Scan the records and identify every line in which the string "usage" occurs, then return those lines.

**** Records supplied

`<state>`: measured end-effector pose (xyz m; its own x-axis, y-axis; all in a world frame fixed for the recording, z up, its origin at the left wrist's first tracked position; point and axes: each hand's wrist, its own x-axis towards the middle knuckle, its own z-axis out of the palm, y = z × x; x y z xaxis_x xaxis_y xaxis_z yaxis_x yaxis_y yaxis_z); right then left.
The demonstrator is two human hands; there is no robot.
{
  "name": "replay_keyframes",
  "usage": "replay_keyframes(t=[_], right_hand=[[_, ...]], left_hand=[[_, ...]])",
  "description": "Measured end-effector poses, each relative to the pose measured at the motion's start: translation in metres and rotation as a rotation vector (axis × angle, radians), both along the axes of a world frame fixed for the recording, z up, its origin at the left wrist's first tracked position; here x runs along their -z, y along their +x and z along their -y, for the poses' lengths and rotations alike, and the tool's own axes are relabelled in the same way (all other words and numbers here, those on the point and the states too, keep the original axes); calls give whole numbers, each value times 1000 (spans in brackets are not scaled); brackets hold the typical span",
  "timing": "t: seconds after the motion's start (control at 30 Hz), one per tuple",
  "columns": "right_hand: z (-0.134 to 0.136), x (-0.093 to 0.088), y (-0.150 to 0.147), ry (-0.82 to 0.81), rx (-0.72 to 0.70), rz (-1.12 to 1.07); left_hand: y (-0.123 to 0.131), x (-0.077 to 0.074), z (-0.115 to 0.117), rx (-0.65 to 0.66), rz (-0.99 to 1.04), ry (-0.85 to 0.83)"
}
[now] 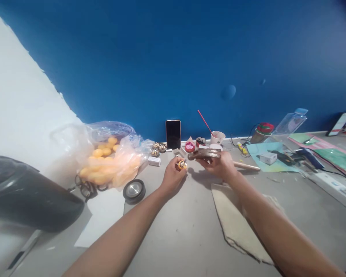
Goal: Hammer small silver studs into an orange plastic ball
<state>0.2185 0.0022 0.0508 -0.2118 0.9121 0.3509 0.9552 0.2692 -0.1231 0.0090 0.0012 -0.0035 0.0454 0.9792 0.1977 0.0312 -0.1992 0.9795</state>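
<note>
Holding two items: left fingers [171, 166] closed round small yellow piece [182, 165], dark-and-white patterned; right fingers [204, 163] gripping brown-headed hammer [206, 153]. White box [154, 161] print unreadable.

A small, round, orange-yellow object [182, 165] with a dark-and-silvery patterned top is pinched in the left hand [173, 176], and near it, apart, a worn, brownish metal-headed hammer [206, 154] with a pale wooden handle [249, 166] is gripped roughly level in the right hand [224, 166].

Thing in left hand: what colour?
The thing in the left hand is yellow-orange with dark and pale patches; seen in the head view.
</note>
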Motion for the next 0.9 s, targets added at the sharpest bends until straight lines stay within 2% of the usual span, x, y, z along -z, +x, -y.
replay_keyframes(t=[0.1,0.17,0.3,0.37,0.5,0.67,0.8,0.9], right_hand=[[4,3,-9,50,-125,23],[5,7,-13,139,-209,1],[4,13,-14,508,-291,-67],[5,13,-14,625,-290,-59],[7,11,-16,628,-291,-24],[9,11,-17,654,-214,-77],[8,14,-21,623,-263,-21],[8,14,-23,649,-251,-46]], left_hand=[[-1,-5,2,37,22,-42],[-2,-7,2,66,95,-81],[-4,-6,-2,36,113,-97],[-3,-4,-4,28,110,-102],[-2,-2,-4,30,180,-138],[-2,-1,-4,15,135,-80],[-3,-1,-5,5,218,-130],[-3,-3,-6,-26,202,-153]])
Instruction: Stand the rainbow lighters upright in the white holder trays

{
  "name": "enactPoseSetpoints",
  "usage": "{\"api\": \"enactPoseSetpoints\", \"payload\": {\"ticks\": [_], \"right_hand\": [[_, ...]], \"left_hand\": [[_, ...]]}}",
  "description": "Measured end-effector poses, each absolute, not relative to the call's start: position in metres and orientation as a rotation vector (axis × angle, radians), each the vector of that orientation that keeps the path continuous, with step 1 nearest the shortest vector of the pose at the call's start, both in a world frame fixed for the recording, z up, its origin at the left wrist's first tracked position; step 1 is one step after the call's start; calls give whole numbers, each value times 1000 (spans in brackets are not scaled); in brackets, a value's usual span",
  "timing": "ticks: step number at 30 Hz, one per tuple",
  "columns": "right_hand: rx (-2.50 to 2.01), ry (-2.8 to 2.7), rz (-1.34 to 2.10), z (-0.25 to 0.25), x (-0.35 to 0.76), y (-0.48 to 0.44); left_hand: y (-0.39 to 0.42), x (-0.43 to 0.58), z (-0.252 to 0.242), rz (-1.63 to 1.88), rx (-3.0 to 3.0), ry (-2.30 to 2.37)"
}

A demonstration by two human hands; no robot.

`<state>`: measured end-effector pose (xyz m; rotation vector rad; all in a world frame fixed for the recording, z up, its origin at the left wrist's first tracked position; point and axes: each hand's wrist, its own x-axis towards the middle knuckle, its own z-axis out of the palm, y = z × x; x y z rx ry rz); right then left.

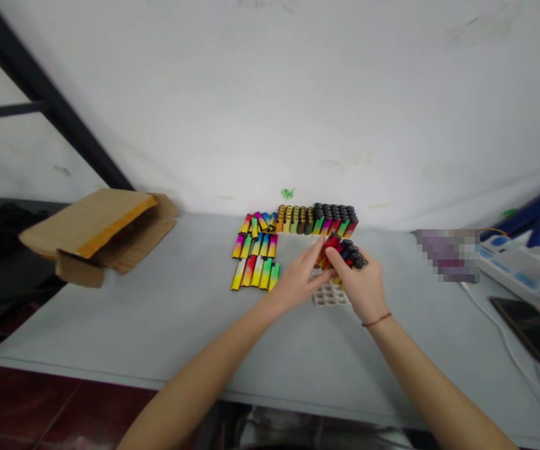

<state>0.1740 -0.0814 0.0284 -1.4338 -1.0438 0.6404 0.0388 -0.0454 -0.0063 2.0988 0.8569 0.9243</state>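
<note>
Right fingers (339, 264): closed round black-capped tubes (352, 254). Left fingers (313, 252): parted alongside, hold unclear. Risk: loose grip spills tubes.

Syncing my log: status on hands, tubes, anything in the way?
Right hand holding black-capped tubes; left hand beside them, grip unclear. White grid tray partly hidden by hands. Colourful tubes lying to the left.

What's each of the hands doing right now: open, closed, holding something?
Left hand: fingers against a bunch of black-topped tubes; cannot tell whether it grips.
Right hand: closed, holding that bunch.
</note>
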Motion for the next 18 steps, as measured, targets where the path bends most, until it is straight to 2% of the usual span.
{"api": "enactPoseSetpoints", "payload": {"ticks": [3, 8, 14, 18], "right_hand": [[-1322, -1007, 829, 28, 141, -53], [-1224, -884, 1244, 15, 81, -2], [-1252, -979, 1344, -7, 37, 26], [-1261, -1114, 1256, -17, 31, 31]], "left_hand": [[-32, 9, 1, 1060, 1856, 963], [-10, -39, 2, 1088, 1637, 1288], [1, -66, -4, 975, 1765, 1794], [0, -67, -8, 911, 1891, 1982]]}}
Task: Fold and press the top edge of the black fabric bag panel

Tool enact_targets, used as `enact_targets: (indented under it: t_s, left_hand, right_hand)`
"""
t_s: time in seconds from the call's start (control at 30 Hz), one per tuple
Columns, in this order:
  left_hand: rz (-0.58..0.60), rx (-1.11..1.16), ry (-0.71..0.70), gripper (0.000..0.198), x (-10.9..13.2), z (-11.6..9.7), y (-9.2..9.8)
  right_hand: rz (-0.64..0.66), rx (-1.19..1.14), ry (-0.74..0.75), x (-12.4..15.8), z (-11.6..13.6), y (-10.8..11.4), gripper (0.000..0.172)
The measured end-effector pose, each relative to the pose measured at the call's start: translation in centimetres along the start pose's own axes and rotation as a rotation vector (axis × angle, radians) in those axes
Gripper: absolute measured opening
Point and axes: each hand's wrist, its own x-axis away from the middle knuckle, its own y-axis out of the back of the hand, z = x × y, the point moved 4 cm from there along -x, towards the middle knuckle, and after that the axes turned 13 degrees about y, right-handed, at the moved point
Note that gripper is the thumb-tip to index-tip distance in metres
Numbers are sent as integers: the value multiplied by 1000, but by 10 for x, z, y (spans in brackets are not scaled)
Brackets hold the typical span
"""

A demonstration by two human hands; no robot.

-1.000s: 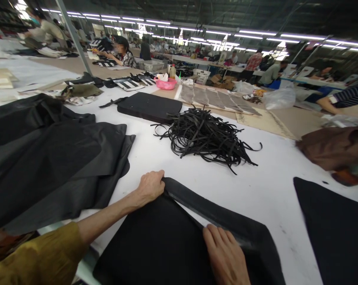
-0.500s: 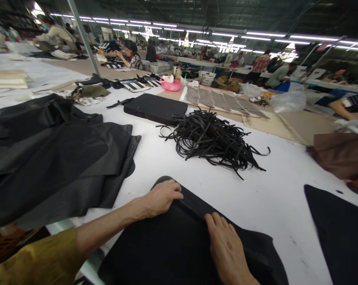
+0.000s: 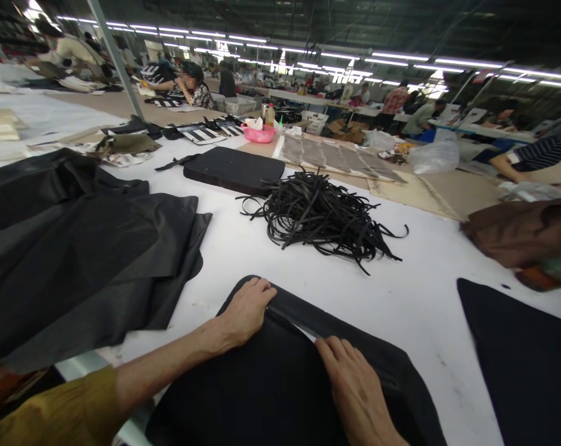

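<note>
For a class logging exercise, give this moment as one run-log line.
left hand: on black sheet; right hand: on same sheet; hands: apart; beyond: strap pile; left side: dark cloth; right side: second sheet

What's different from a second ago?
The left hand has shifted right and nearer the person, uncovering the far corner of the black material; the right hand has edged slightly farther away. Both stay on it. Less white table shows between them. The pile of black strips and pink container stayed put.

The nearest black panel (image 3: 243, 390) is matt and smooth, the pink basin (image 3: 259, 134), small at this distance, probably glossy plastic.
</note>
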Motion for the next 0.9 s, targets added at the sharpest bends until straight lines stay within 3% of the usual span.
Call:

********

Written answer
  "usage": "replay_keyframes(t=[_], right_hand=[[_, ...]], left_hand=[[_, ...]])",
  "usage": "{\"api\": \"enactPoseSetpoints\", \"payload\": {\"ticks\": [_], \"right_hand\": [[_, ...]], \"left_hand\": [[_, ...]]}}",

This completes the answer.